Your assignment:
Copy out each line of the material in which the word "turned" appears.

Data to examine:
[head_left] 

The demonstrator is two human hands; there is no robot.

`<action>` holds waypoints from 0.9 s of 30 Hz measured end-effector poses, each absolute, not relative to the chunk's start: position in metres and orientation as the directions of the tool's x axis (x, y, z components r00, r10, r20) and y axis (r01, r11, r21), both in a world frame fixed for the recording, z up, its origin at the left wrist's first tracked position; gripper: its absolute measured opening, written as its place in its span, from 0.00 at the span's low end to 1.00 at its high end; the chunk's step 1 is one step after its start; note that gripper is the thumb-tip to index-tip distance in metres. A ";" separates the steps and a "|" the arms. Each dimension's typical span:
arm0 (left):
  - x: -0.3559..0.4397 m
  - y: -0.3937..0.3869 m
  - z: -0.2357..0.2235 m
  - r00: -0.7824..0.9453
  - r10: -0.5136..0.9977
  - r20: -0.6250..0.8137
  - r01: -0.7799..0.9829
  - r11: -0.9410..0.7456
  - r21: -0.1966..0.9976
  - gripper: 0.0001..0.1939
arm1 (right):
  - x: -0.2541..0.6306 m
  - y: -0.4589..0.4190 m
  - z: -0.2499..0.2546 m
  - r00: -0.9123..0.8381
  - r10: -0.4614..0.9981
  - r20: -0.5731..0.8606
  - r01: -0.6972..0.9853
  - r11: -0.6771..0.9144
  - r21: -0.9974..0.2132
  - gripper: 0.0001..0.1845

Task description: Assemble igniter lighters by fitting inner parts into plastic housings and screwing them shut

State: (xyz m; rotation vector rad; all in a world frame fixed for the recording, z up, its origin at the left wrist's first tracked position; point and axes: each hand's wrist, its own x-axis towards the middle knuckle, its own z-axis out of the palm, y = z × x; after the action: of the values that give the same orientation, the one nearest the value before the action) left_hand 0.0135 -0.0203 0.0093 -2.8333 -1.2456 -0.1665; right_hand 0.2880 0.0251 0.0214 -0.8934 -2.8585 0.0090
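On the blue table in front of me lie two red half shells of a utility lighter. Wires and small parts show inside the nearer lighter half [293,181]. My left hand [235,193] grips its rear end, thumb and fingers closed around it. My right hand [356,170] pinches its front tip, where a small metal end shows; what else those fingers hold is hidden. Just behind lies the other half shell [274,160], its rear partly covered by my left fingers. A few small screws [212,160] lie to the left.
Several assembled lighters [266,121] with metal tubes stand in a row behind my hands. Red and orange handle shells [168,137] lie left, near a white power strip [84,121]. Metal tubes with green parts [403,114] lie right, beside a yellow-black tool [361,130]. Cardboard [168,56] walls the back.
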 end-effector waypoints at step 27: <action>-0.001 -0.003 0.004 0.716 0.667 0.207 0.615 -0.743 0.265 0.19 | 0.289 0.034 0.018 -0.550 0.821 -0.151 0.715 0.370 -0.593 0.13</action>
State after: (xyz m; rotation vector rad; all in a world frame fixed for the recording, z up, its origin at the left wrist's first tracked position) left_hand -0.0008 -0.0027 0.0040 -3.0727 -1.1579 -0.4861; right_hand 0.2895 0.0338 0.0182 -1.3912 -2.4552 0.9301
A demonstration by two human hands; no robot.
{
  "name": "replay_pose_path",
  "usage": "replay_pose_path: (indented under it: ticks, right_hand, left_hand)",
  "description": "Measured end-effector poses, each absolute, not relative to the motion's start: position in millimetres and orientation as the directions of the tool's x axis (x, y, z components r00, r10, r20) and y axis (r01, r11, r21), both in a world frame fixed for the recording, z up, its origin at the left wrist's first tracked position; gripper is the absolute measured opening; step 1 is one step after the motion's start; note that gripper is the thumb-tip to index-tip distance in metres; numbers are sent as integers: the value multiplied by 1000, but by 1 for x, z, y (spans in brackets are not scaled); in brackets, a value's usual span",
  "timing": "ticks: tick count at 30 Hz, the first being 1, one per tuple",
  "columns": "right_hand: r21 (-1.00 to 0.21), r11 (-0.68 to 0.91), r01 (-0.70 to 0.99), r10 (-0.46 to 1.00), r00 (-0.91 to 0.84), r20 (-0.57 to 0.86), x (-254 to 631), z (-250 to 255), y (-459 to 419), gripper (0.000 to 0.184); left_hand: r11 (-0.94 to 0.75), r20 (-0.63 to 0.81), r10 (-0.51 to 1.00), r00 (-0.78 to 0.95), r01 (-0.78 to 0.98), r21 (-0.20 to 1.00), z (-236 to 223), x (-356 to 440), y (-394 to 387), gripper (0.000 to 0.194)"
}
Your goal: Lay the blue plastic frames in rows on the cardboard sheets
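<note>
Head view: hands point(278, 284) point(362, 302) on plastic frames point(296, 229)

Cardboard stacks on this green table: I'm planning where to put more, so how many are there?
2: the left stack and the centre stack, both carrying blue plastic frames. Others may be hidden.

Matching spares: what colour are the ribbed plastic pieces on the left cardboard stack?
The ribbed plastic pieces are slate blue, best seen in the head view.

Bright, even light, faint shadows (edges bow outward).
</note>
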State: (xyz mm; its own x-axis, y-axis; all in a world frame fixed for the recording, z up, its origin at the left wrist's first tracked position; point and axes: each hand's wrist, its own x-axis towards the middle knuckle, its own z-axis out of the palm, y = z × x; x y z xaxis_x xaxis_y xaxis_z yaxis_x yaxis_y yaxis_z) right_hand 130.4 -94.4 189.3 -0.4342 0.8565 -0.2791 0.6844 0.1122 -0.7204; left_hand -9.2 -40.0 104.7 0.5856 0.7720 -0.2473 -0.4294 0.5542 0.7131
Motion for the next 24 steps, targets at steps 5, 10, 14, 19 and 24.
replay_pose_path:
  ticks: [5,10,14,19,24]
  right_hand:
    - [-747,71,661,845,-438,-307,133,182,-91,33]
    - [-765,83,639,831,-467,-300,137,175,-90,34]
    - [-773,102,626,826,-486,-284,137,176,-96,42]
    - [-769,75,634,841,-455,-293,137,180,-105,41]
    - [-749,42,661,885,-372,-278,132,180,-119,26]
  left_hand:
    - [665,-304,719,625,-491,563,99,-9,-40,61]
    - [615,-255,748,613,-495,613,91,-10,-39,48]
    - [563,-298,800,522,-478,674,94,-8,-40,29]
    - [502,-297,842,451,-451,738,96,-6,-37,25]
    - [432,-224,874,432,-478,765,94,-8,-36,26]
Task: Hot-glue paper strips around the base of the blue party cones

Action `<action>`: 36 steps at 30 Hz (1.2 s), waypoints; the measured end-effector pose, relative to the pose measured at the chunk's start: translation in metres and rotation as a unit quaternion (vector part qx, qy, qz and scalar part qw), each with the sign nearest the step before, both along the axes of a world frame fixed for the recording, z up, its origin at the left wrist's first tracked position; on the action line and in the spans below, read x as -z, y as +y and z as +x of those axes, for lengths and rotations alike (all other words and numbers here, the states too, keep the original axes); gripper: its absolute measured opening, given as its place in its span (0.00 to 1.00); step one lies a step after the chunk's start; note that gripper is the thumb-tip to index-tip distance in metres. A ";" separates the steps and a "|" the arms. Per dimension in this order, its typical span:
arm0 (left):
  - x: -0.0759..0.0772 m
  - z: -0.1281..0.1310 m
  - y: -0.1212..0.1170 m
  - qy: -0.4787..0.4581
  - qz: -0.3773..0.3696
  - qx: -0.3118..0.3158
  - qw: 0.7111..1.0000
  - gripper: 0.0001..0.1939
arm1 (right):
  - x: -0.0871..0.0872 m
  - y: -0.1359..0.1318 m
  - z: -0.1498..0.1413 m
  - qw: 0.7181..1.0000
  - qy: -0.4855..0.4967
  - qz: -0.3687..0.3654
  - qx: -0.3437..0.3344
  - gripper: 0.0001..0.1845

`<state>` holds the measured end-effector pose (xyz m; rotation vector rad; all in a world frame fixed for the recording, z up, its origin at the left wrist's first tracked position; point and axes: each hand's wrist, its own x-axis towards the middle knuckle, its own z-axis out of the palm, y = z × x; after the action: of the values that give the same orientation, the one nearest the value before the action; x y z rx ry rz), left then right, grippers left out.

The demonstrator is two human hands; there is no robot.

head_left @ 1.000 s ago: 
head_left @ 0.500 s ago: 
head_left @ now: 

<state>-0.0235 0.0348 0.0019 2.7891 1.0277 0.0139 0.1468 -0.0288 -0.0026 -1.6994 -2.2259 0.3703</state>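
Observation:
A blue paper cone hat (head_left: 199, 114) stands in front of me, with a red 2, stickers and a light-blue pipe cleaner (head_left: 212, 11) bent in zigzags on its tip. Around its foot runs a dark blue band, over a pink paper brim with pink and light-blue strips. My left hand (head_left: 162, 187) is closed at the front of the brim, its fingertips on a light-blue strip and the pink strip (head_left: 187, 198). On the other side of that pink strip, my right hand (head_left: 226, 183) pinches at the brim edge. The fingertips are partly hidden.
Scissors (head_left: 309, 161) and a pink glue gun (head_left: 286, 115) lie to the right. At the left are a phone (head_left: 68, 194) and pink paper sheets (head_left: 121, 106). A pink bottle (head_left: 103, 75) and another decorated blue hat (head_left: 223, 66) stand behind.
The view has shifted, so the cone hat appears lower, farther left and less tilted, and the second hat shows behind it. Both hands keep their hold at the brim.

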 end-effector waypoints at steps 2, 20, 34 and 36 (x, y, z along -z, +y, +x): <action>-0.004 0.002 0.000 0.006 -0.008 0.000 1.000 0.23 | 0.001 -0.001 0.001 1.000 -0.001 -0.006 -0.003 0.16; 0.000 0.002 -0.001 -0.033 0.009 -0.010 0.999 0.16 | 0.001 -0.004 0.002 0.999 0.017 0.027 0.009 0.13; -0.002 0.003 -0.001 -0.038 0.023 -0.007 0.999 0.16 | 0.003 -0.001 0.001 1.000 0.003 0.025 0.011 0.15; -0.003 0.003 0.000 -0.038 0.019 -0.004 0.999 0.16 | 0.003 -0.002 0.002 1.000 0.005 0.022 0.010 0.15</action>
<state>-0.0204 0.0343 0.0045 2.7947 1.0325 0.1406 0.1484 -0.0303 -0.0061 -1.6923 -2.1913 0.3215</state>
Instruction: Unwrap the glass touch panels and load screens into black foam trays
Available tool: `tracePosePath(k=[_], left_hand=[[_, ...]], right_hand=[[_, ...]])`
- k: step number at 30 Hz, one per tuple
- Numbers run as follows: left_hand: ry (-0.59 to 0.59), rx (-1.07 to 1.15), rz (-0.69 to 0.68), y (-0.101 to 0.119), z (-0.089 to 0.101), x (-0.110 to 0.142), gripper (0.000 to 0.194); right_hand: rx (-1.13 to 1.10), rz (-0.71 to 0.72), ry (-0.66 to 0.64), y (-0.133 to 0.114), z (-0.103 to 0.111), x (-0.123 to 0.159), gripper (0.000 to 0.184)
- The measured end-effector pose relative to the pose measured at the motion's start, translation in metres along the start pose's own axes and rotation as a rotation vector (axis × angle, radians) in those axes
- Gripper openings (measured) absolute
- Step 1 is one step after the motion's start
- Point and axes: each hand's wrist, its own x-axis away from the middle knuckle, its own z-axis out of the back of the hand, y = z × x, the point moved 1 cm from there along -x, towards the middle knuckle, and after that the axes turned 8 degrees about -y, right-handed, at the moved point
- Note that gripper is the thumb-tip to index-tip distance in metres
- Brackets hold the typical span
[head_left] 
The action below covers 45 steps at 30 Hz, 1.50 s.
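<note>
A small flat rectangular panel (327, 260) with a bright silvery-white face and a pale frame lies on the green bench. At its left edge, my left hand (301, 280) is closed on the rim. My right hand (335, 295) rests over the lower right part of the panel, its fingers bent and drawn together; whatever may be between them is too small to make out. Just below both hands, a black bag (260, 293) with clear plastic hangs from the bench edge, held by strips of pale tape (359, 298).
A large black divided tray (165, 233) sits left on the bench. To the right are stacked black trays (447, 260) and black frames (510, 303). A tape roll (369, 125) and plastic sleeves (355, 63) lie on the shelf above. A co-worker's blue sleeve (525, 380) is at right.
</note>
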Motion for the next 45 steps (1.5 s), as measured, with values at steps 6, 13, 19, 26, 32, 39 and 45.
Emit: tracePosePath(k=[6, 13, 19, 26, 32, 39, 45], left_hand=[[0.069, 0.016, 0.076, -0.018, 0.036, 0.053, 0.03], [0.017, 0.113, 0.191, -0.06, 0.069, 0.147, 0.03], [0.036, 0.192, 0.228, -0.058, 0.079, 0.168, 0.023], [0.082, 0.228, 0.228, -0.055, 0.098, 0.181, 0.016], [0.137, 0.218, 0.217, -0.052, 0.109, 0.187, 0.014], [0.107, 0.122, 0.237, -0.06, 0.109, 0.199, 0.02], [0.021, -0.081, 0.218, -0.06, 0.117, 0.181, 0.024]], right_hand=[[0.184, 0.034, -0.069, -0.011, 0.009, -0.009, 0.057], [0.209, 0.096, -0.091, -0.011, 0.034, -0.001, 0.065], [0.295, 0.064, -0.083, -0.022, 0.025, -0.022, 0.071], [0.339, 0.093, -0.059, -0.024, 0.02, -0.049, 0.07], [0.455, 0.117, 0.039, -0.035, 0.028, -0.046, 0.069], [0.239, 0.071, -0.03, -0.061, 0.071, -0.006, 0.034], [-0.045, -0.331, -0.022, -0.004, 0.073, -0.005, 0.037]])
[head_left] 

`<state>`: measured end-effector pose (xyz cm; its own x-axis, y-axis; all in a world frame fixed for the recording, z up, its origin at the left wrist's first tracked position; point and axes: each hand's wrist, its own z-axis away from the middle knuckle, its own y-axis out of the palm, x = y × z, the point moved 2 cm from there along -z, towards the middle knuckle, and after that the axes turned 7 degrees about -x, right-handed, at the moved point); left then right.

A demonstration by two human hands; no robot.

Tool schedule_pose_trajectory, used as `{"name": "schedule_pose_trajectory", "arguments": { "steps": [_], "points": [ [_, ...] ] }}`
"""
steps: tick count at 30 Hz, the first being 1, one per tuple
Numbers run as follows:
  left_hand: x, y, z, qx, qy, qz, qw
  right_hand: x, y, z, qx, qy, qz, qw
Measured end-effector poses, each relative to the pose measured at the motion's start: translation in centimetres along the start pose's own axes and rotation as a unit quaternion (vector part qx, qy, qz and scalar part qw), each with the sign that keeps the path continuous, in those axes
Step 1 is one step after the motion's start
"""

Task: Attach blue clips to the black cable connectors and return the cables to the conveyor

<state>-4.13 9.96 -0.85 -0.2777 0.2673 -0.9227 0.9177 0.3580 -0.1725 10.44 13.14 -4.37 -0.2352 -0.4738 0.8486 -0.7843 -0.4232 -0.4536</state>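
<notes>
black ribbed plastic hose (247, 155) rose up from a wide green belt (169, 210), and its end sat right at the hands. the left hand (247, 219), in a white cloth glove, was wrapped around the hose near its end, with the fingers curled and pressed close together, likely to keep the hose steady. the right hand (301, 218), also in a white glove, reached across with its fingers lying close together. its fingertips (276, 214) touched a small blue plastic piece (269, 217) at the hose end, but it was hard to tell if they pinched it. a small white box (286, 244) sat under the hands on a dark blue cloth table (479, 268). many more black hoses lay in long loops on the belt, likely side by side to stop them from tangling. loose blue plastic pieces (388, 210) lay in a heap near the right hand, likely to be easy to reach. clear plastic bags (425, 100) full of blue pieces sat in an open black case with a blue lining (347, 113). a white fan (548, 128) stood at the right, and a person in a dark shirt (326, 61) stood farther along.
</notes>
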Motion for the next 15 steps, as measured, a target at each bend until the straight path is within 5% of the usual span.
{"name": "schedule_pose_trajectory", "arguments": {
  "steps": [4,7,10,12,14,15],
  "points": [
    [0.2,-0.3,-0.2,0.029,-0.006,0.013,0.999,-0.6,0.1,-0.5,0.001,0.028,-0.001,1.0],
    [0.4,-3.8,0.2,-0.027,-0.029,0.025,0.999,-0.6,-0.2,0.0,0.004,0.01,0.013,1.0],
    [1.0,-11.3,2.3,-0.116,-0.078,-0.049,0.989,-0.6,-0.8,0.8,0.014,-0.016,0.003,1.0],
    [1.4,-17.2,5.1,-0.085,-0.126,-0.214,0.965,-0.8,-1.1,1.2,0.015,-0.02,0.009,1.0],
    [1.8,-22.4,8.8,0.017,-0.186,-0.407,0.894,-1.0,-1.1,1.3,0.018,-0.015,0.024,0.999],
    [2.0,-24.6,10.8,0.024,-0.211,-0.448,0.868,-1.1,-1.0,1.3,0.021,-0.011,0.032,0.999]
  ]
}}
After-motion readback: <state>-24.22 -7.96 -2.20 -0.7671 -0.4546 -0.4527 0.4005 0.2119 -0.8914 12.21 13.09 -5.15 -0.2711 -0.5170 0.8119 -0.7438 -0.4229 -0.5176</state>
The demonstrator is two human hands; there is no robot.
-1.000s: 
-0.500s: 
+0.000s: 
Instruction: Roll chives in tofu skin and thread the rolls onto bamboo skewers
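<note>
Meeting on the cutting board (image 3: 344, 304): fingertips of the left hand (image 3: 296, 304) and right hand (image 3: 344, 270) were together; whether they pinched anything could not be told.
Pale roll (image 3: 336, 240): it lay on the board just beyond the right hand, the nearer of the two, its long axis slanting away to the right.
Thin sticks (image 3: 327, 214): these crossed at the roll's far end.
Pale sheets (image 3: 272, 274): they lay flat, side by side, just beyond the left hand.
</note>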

Answer space:
- Point and axes: each hand's wrist, its own x-axis away from the middle knuckle, its own z-axis out of the back of the hand, y = z × x, the point moved 1 cm from there along -x, towards the middle knuckle, and after that the axes turned 8 degrees about -y, right-handed, at the moved point
`<state>`: measured end-effector pose (xyz cm; its own x-axis, y-axis; all in a world frame fixed for the recording, z up, its origin at the left wrist's first tracked position; point and axes: each hand's wrist, its own z-axis away from the middle knuckle, its own y-axis out of the palm, x = y × z, the point moved 2 cm from there along -z, towards the middle knuckle, and after that the axes turned 7 degrees about -x, right-handed, at the moved point); left then right.

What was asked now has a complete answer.